↓
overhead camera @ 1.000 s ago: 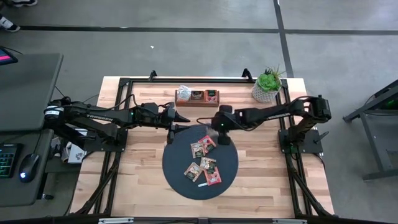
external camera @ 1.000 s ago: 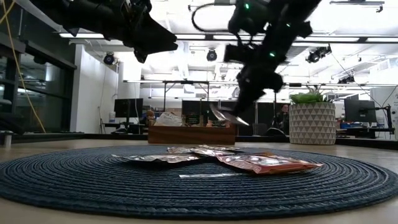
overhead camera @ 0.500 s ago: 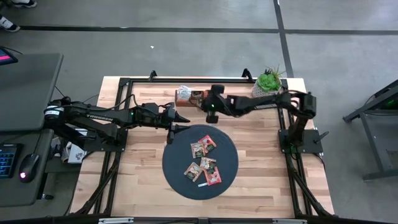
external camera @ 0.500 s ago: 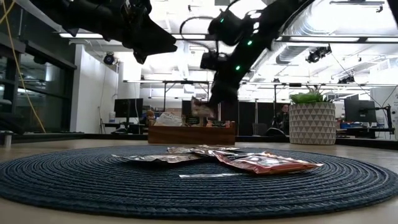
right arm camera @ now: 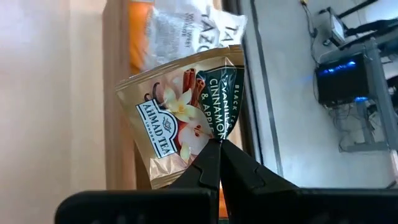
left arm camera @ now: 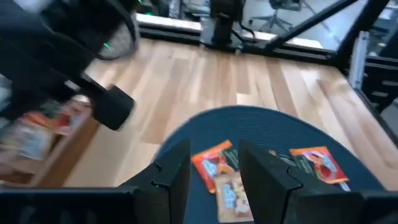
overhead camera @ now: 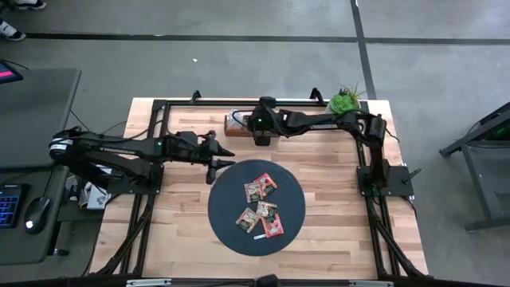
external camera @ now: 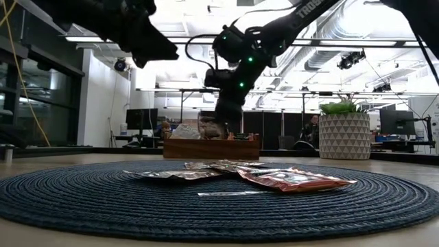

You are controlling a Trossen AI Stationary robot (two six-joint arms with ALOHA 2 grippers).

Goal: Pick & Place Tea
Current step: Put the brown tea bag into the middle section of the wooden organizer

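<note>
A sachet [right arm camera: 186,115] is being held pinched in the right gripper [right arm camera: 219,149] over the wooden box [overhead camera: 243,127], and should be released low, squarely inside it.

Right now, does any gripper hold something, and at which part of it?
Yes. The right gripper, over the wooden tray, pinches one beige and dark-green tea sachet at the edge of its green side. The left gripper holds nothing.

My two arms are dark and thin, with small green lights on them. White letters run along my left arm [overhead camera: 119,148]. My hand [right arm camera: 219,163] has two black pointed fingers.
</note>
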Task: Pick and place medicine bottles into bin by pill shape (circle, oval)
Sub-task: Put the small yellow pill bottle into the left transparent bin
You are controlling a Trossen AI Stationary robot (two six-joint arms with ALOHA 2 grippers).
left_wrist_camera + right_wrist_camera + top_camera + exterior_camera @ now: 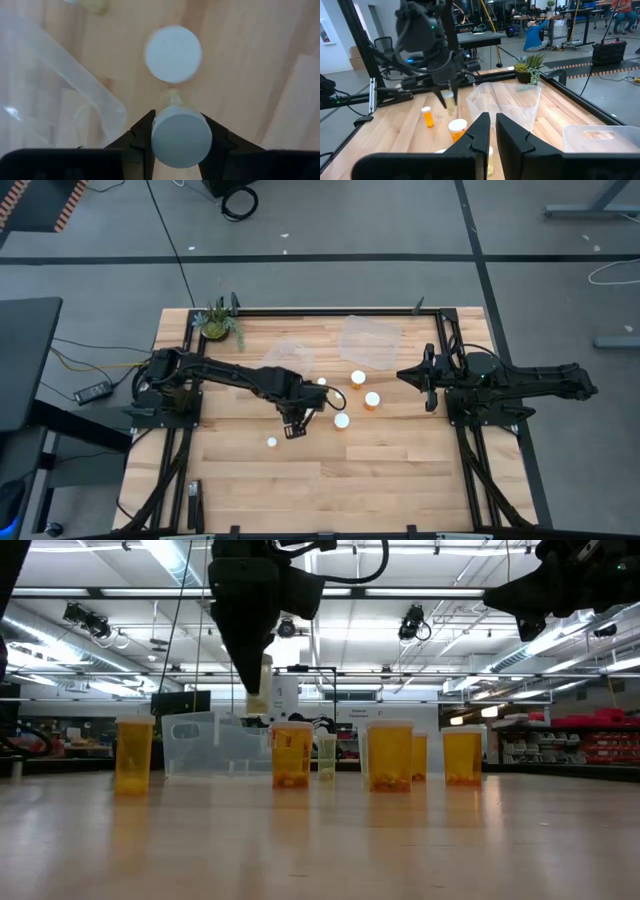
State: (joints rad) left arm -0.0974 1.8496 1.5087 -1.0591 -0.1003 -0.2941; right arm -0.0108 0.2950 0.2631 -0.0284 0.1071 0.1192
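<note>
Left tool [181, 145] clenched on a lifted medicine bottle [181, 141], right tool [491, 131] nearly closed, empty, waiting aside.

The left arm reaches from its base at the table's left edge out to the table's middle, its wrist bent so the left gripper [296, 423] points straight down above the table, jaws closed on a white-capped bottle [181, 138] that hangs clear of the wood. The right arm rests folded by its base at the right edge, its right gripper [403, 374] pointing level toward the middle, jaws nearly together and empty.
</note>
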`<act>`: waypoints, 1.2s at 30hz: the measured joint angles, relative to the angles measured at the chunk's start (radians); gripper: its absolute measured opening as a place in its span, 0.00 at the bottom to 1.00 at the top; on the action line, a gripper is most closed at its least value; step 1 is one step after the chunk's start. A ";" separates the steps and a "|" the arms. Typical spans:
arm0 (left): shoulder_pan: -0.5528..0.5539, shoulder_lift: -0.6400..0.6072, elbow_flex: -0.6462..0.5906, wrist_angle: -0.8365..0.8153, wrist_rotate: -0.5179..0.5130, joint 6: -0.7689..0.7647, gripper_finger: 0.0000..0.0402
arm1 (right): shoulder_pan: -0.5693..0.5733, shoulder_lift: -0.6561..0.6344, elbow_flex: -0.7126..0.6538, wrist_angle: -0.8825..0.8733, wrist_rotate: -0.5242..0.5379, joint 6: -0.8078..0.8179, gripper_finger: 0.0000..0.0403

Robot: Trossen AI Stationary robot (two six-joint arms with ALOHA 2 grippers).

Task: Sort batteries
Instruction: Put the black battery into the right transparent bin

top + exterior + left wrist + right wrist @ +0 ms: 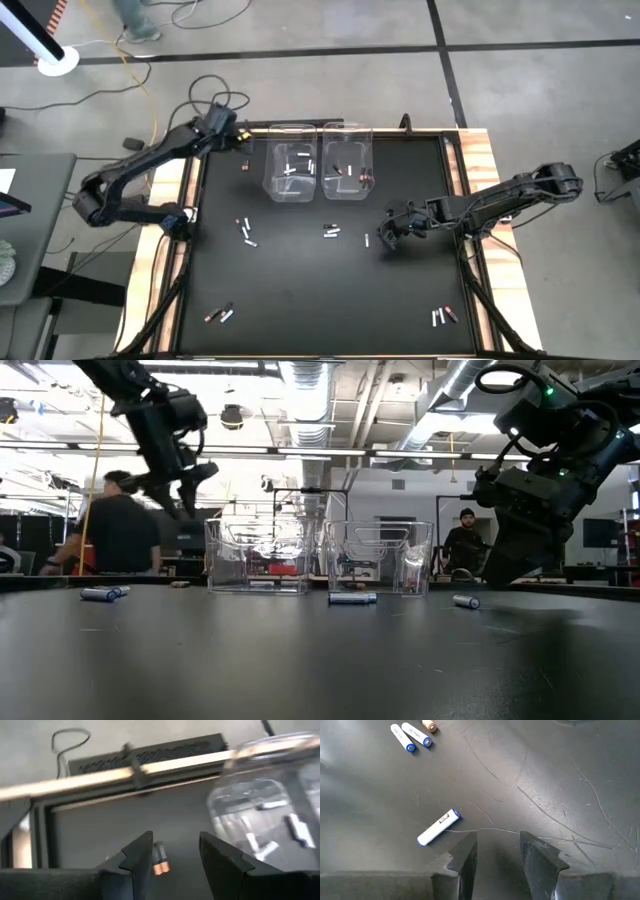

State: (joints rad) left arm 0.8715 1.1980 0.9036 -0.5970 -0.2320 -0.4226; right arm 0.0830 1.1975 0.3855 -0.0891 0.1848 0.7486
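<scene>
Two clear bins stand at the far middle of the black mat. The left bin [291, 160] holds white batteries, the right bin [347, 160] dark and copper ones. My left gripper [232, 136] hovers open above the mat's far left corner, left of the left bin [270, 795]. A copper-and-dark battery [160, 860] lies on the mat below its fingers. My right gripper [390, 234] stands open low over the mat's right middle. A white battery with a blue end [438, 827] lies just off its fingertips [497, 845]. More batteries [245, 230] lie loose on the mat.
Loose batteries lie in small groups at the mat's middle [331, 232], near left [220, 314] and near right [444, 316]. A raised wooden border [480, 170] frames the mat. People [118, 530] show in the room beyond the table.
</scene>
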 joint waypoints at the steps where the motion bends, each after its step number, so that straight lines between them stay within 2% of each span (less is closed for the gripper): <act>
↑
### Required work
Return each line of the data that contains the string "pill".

### Solution below
Task: Pick and place medicine bottles into bin by pill shape (circle, oval)
Sub-task: Put the small yellow pill bottle into the left transparent bin

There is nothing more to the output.